Treason – is it not betraying the Eucharist as Judas did, if it be received with a soul stained with mortal sin? Is it not to betray it like Peter, if it be disowned in the practice of life, whether it be in presence of a mocking glance, or whether it be to avoid an injury or a sacrifice?

Violence – tabernacles profaned, hosts trodden under foot, given up to the sacrilegious treatment of infidels, pierced or covered with filthy spittle; did Jesus endure more than this in His Passion?

Humiliation – the smiles of the incredulous, the blasphemies of the impious, the ignorance of so many Christians; the ingratitude of so many others, the scandalous falls of certain of His friends.

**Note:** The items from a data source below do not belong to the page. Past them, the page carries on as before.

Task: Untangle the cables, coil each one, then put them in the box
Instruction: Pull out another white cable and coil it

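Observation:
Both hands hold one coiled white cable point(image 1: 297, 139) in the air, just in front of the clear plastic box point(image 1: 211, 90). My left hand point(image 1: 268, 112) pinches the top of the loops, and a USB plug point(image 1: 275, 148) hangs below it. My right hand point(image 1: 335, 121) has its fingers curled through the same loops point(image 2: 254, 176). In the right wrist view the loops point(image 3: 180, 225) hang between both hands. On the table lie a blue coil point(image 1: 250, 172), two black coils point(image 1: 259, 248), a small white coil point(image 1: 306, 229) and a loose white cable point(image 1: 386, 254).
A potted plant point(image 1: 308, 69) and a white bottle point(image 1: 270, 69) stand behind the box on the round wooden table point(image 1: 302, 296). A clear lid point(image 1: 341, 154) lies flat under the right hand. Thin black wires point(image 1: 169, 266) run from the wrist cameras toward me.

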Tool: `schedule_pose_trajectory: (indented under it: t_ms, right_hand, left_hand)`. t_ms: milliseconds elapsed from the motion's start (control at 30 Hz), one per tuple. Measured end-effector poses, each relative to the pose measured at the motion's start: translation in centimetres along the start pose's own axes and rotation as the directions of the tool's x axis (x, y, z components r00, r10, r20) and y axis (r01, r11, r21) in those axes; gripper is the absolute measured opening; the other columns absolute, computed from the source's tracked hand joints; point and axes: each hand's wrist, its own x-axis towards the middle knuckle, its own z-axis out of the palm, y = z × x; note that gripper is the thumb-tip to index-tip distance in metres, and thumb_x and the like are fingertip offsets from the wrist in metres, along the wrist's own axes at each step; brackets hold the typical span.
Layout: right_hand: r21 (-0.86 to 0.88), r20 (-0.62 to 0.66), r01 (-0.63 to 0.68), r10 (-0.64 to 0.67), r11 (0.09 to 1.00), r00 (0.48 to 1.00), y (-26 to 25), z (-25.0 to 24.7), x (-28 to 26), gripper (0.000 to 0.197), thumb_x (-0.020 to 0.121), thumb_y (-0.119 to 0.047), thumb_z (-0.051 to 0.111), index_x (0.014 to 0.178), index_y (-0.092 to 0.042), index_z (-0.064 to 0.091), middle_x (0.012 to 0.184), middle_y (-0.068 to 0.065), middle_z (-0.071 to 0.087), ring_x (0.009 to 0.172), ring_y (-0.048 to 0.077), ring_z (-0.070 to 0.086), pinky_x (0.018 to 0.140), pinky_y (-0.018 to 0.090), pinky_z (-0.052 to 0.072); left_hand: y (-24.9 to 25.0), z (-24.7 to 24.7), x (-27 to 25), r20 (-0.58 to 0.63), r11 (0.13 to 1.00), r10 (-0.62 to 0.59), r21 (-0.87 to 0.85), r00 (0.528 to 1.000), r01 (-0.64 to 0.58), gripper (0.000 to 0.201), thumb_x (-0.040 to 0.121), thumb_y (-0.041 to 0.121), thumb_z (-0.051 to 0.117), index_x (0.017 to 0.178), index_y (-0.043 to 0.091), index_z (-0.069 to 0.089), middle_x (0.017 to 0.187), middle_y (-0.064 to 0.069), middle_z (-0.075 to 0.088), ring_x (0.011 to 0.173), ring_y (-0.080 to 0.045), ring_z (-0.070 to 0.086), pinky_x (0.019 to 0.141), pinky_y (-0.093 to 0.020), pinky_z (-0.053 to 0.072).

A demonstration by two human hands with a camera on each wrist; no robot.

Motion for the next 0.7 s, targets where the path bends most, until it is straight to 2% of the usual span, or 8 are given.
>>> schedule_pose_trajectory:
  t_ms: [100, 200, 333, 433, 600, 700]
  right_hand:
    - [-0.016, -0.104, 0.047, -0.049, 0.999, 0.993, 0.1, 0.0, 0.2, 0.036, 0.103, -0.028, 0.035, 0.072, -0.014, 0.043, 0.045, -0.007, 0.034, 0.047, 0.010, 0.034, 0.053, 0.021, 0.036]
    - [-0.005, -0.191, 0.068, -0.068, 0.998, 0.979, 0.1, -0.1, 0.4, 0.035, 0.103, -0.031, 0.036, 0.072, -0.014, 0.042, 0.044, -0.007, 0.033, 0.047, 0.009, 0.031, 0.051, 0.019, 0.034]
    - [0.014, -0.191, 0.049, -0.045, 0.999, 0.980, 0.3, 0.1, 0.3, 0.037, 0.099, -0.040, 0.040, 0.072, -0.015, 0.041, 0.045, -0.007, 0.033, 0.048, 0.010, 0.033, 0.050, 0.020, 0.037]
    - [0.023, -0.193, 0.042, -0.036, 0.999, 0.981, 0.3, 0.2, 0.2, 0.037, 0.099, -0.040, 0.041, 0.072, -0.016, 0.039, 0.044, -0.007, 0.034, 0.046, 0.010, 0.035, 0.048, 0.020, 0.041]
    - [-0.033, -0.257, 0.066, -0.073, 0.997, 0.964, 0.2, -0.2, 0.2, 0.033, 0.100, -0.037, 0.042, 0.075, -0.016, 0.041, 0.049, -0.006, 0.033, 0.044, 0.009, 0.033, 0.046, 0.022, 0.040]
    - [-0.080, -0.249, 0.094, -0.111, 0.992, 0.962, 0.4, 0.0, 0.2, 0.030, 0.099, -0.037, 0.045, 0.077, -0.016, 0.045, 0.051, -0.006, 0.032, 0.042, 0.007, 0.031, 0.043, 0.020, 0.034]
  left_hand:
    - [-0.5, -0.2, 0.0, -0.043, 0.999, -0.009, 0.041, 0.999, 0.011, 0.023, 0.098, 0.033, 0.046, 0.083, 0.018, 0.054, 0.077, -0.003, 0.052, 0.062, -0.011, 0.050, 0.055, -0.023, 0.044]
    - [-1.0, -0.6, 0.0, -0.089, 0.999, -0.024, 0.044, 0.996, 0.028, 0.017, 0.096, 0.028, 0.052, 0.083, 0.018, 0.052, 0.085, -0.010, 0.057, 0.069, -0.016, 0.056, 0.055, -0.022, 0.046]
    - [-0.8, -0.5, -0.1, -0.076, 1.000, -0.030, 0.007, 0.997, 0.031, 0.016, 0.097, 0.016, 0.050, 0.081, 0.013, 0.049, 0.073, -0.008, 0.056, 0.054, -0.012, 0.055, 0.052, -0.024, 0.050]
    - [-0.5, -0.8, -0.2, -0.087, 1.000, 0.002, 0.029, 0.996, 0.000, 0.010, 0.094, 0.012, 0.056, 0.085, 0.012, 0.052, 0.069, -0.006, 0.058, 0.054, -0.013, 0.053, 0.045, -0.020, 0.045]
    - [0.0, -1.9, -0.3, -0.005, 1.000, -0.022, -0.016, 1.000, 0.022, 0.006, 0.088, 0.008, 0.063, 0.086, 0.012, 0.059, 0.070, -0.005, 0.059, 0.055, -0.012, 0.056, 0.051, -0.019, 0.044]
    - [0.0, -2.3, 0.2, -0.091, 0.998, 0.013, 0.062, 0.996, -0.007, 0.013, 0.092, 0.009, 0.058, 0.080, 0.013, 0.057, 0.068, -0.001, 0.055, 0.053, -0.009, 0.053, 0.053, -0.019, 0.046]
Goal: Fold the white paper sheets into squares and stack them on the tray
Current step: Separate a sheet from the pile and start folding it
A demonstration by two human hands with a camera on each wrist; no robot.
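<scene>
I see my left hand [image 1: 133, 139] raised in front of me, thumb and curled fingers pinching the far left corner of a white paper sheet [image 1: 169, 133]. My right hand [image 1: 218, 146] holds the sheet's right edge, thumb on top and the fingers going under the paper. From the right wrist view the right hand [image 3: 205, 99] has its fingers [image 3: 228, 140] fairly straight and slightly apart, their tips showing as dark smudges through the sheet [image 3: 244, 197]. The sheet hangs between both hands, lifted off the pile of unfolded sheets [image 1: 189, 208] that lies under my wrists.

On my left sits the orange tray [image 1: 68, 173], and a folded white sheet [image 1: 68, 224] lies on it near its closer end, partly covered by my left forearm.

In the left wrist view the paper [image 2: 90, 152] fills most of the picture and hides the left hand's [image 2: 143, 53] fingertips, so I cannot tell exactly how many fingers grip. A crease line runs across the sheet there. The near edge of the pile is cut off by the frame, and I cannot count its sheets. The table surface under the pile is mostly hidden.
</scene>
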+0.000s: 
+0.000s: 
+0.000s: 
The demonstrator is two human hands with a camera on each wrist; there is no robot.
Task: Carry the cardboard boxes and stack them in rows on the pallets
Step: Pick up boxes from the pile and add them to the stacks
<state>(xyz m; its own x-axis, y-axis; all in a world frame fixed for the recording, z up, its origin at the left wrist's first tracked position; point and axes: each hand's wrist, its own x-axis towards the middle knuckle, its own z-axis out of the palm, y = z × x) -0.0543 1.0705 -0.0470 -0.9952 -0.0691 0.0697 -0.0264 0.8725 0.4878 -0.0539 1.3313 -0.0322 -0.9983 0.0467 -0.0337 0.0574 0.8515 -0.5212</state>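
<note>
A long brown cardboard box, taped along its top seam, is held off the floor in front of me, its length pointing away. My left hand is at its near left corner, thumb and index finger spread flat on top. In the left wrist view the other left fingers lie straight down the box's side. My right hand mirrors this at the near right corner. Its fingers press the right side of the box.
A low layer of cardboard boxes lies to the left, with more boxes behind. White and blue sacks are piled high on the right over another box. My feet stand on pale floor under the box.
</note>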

Ignominies – the guilty negligence, the habitual irreverence, the carelessness and impropriety which border upon contempt and too closely recall to mind Caiphas, Herod, and Pilate, the insulting genuflections of the Pretorium, the crown of thorns, and the reed; is not all this the Passion?

Henceforth let pious women still draw near and weep over the patient victim of the Sacrament; let Veronica wipe His face and lift Him up from His ignominy; let Simon help to carry His cross and let John stand at the foot of the cross; let Mary be there to compassionate Him and to suffer in her heart, through sympathy, all that He suffers Himself. The Saviour continuing to endure the same Passion is in need of the same sympathy.


The remembrance of the passion and of the death of the Saviour is holiness, is consolation, is strength, is salvation; but in order to be all this, it is requisite that the memory of it should be so profoundly impressed on the mind, so sufficiently present to the spirit, so powerful enough to attach us to Jesus Christ, as to make us hate sin and fly from the occasion of it.

It is in order to give to the mystery of His Passion all its efficacy that the Saviour perpetuates Himself in so loving a manner in the Eucharist. Ask the Sacrament, then, to produce in you this effect of its institution; ask it as the fruit of the Communion when you receive it, of the Mass when you assist at it, of the hour of adoration which you will do well often to renew, whilst feeling all its importance.


Apply, in your ordinary meditation, the circumstances of the Passion to the Eucharistic state of the Saviour, that you may derive more fruit from it.